Nouveauté des nouveautés, dans ce 1er Draft du futur Code de Change à mettre en place par la Tunisie, la BCT qui décide d’inclure la question de la détention d’actifs cryptés dans le Code de Change, mais à la condition de « soumettre la possession de ces fonds à l’obligation de déclaration pour les résidents, à l’obligation de restituer les revenus de la conversion de ces avoirs en devises pour les résidents, avec interdiction de toute acquisition d’actifs cryptés, en échange de dinars ou de devises, ou en échange de la fourniture de services ou de la vente de produits ». Le Tunisien pourrait ainsi posséder de la crypto-monnaie, doit la déclarer, mais ne pourra pas en faire usage !

Pour le PayPal notamment, la BCT donnerait droit  aux résidents d’ouvrir des comptes de paiement auprès d’institutions et de systèmes étrangers de paiement, de change et de commerce électronique tels que PayPal. Ce droit restera cependant suspendu au résultat des négociations techniques avec cette institution internationale et ses semblables.

L’ouverture de ces comptes sera aussi soumise au devoir de déclaration, et ne dispenserait pas de l’obligation de restituer les revenus issus de l’exportation, vers la Tunisie.

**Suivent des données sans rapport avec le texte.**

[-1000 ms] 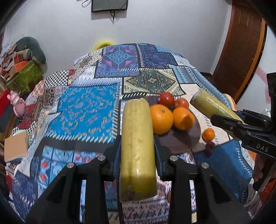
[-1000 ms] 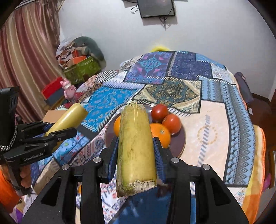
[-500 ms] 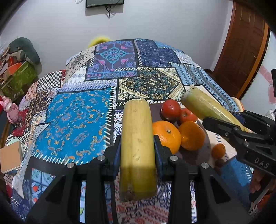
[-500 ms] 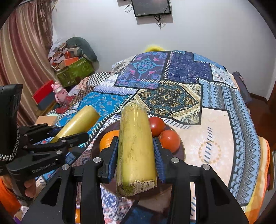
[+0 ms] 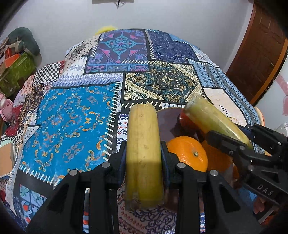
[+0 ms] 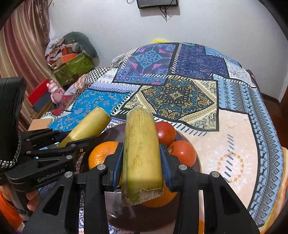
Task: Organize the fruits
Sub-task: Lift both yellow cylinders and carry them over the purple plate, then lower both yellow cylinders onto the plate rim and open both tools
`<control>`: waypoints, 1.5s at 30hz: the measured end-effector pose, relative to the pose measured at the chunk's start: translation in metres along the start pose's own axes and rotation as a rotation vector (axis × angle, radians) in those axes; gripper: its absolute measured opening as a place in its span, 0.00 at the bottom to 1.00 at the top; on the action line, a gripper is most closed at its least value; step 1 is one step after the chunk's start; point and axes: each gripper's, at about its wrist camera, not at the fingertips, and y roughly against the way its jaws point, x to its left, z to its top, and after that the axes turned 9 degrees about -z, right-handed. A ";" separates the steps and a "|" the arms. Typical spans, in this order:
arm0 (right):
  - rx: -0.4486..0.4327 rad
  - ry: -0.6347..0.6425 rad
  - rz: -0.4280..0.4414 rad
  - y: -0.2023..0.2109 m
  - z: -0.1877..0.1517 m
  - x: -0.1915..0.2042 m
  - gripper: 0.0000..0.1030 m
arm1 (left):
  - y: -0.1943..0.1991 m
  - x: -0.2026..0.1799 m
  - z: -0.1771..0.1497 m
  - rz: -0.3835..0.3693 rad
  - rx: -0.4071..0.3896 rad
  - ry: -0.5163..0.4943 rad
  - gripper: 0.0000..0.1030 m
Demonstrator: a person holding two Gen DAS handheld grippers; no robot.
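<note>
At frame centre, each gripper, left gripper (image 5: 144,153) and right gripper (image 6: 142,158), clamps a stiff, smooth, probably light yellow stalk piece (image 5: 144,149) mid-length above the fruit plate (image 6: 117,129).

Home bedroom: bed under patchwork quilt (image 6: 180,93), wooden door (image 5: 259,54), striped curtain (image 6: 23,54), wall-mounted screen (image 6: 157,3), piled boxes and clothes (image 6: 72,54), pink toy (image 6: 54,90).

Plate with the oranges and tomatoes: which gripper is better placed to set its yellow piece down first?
Probably the right. The right gripper holds its yellow piece directly above the plate, over the oranges. The left gripper holds its piece beside the plate's left rim.
</note>
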 end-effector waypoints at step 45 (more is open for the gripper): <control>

  • Le CEO d’Expensya dit ce qu’il en pense

Invité à ce débat sur la future Loi de Change, qu’il estime cruciale pour l’avenir du pays (oui à ce point), Karim Jouini livrait il y a quelques jours ses impressions dans un Post fb. Côté positif, l’opérateur estime ce débat, « sincèrement, historique – exactement les débats que nous voulons avoir en démocratie, avec une Banque Centrale sortie de sa « confort zone » pour écouter toutes les composantes de l’économie tunisienne – avec sincérité. Un partage des contraintes qui nous incombent tous (équilibre de change, crise économique, …) ».

Côté négatif, le CEO d’Expensya trouve que « le premier Draft de la loi a déçu sur plusieurs axes (quelques imprécisions, quelques flous, et des sanctions de nature à dissuader l’investissement avant qu’il n’ait lieu), qu’il n’est pas clair, si nous partageons le constat que la crise économique vient en partie de ces lourdeurs, qui mène à un investissement réduit, une innovation très faible, et une fuite des cerveaux. Il faut donc simplifier les transactions à l’international pour alléger la crise, et non l’alourdir. Conclusion: Une version 2 est en préparation, et tout l’écosystème reste mobilisé ».